Suara.com - Pengamat Terorisme Ridlwan Habib mengatakan ada tiga pilihan bagi pemerintah dalam wacana pemulangan WNI eks ISIS dari Timur Tengah. Isu tersebut kekinian menuai polemik karena ada yang pro dan kontra.
Ridlwan menyebutkan tiga pilihan itu di antaranya menolak sama sekali kepulangan WNI, memulangkan seluruh WNI, dan terakhir ialah tetap memulangkan namun, tidak seluruh WNI yang diperkirkan berjumlah sekitar 600 orang.
"Ketiga, selektif membawa pulang tetapi selektif hanya wanita lemah dan anak-anak, dan itu juga harus dalam pertimbangan bahwa mereka yang dibawa pulang sudah melewati proses identifikasi proses screening, proses wawancara, form bahwa mereka adalah bagian dari WNI," kata Ridlwan dalam sebuah diskusi di Menteng, Jakarta Pusat, Minggu (9/2/2020).
Meski demikian, Ridlwan menyebut semua pilihan tersebut memiliki risikonya masing-masing. Misalkan, kata Ridlwan, adanya risiko keamanan jika pemerintah mengambil opsi untuk menolak kepulangan mereka.
Maka yang terjadi justru para WNI eks ISIS bisa saja bergerak secara bebas atau liar. Sebab, ketika ditolak oleh negara asal, kamp pengungsian di Timur Tengah lambat laun akan bubar dan para pengungsinya akan mencoba masuk ke negara asal melalui jalur ilegal.
"Itu maka mereka akan dibuka dan dibiarkan menjadi orang liar dan bebas dan mereka bisa mencari jalan pulang masing-masing. Kalau jalan pulang itu bisa mereka dapatkan dan mereka merembes masuk ke Indonesia maka ini jauh lebih berbahaya ketimbang membawa pulang dengan pengawasan ketat," kata Ridlwan.
Selain itu, pilihan untuk menolak kepulangan mereka juga dapat mengakibatkan risiko HAM dan kecaman dari dunia intersional. Karena menganggap Indonesia menelantarkan perempuan dan anak darinkeluarga eks kombatan ISIS.
Selanjutnya ialah adanya kritikan dari oposisi atas penolakan pemerintag tersebut.

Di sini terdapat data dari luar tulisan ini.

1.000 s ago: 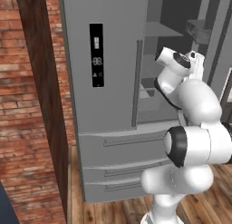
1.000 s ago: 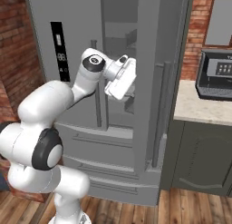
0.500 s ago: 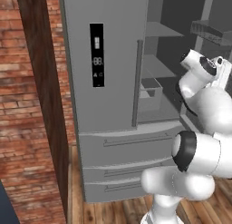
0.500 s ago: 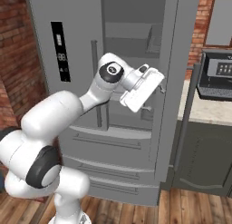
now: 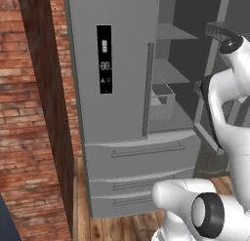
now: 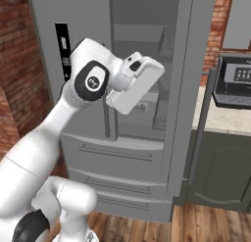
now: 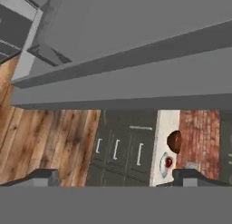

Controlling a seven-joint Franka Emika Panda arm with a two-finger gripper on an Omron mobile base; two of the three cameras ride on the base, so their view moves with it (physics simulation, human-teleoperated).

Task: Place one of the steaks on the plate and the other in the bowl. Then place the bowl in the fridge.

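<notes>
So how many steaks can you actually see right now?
1, in the hand view: a red steak on the plate on the far counter, beside the brown bowl. The other may sit hidden inside that bowl.

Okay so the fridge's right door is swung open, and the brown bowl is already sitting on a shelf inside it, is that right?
Not quite. The fridge does have its right door swung open, but the bowl is not on a shelf inside. The hand view shows it on the pale counter across the room, beside the plate with a steak on it.
</notes>
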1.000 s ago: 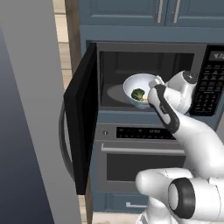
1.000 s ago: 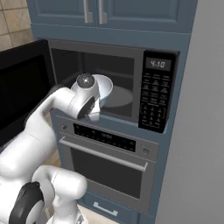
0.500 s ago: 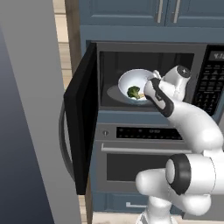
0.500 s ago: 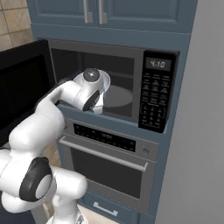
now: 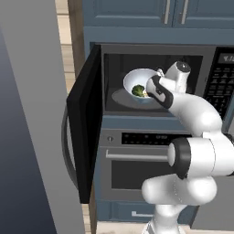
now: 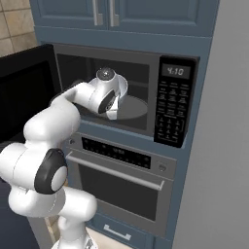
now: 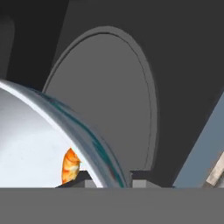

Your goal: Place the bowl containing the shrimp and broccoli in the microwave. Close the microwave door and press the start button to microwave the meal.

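Observation:
The pale bluish-white bowl (image 5: 138, 81) hangs tilted inside the open black microwave (image 5: 153, 64), just above its grey turntable (image 5: 122, 98). A green broccoli floret (image 5: 137, 90) lies in it, and the orange shrimp (image 7: 70, 165) rests against the inner wall near my fingers. My gripper (image 5: 150, 92) is shut on the bowl's right rim (image 7: 94, 144), with one fingertip (image 7: 78, 179) inside and the other outside. In the right base view my hand (image 6: 108, 100) hides most of the bowl (image 6: 124, 88). The microwave door (image 5: 84, 123) stands wide open to the left.
The keypad panel (image 6: 172, 111) sits right of the cavity under a lit display (image 6: 176, 71). A wall oven (image 6: 121, 187) with a long bar handle lies directly below. Blue cabinets (image 5: 151, 11) hang above. A tall grey panel (image 5: 27, 119) stands close on the left.
My hand has risen and pushed deeper into the microwave cavity, carrying the bowl up and inward over the turntable. The door has not moved.

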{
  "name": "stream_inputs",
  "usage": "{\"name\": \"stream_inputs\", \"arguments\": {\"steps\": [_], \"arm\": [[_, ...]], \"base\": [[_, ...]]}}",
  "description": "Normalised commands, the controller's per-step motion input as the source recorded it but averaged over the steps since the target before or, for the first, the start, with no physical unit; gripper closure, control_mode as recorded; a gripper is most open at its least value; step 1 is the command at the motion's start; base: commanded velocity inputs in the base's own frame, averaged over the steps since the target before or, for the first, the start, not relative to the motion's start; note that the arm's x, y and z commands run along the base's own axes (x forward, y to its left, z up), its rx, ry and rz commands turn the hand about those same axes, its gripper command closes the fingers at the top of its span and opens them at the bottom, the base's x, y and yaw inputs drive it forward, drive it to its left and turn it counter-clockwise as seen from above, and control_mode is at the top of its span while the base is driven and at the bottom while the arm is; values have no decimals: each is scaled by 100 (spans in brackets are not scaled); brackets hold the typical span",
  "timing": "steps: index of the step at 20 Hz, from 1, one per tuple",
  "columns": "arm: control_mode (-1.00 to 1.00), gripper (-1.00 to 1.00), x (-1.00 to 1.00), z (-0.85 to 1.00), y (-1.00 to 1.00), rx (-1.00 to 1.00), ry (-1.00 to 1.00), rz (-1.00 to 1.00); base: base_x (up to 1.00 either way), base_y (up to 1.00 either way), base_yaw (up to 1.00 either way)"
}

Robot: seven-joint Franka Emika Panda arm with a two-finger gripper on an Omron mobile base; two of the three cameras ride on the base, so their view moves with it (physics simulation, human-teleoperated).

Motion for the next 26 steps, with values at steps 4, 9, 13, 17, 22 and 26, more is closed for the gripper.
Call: {"name": "stream_inputs", "arguments": {"steps": [4, 9, 13, 17, 22, 26], "arm": [[-100, -100, 31, -28, 0, 0, 0, -14], [-100, -100, -3, -21, 0, 0, -1, -12], [-100, -100, -91, 0, 0, 0, -18, 0], [-100, -100, -99, 0, 0, 0, -21, 0], [-100, -100, -89, 48, 0, -1, -16, 6], [-100, -100, -95, 76, 2, -22, -1, 16]], "base": [[0, 0, 0], [0, 0, 0], [0, 0, 0], [0, 0, 0], [0, 0, 0], [0, 0, 0]]}}
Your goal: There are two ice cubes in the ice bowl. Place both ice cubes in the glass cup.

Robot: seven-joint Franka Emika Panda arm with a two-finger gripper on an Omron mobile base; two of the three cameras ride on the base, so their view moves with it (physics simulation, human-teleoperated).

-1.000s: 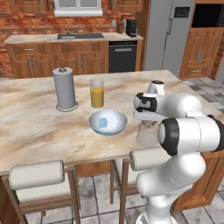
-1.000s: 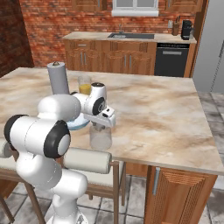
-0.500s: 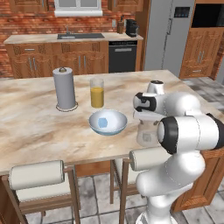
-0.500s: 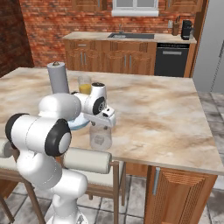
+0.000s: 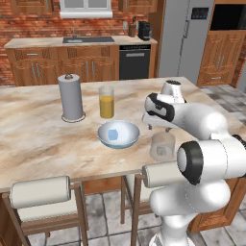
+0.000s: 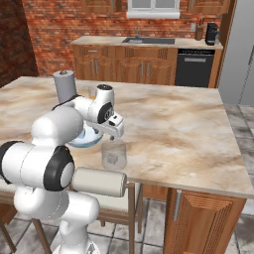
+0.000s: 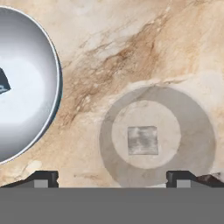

"Risiko ketiga ada risiko politik, Presiden Jokowi akan mendapatkan kritik terutama dari oposisi yang akan mengatakan tidak membela WNI, tidak membela muslim, orang tua dan anak anak, karena kritik ini saya sudah melihat kami sudah melihat datanya sudah mulai muncul," kata Ridlwan.
Sementara risiko lain kata Ridlwan, jika pemerintah memilih memulangkan semua WNI eks ISIS ialah adanya kelemahan pemerintah lantaran belum memiliki kemampuan mendeteksi ideologi seseorang dengan penilaian yang objektif. Risiko berikutnya, yakni potensi kambuhnya paham-paham radikalisme dari mereka para kombatan ISIS.
Baca Juga: Pendapat Ganjar dan Kang Emil Soal WNI eks ISIS dan 4 Berita Populer Lain
"Kalau dipulangkan ada lebih dari dua, pertama, Indonesia bum punya prosedur deteksi ideologi. Yang saya maksud prosedur deteksi ideologi adalah kita tidak bisa melihat secara objektif seseorang ini sudah sembuh secara ideologi atau belum," ujar Ridlwan.
Sebaliknya, pilihan memulangkan wanita dan anak-anak secara selektif justru memiliki tingkat risiko yang lebih ringan dibanding dua pilihan sebelumnya.
"Kenapa? Anak-anak ini bisa, anak-anak ini walaupun kata Pak Ngabalin butuh tiga tahun tapi mereka masih bisa ditulis ulang, masih bisa kemudian dengan konseling psikologis tertentu mereka masih bisa diperbaiki. Tapi kalau kemudian posisinya wanita dewasa yang tidak lemah mereka juga sama militannya dengan laki-laki bahkan lebih militan," kata Ridlwan.
Sebelumnya, Tenaga Ahli Utama Kantor Staf Presiden Ali Mochtar Ngabalin mengatakan perlu jangka waktu yang lama untuk mengembalikan paham dan ideologi para WNI eks ISIS jika mereka akhirnya diperbolehkan pulang.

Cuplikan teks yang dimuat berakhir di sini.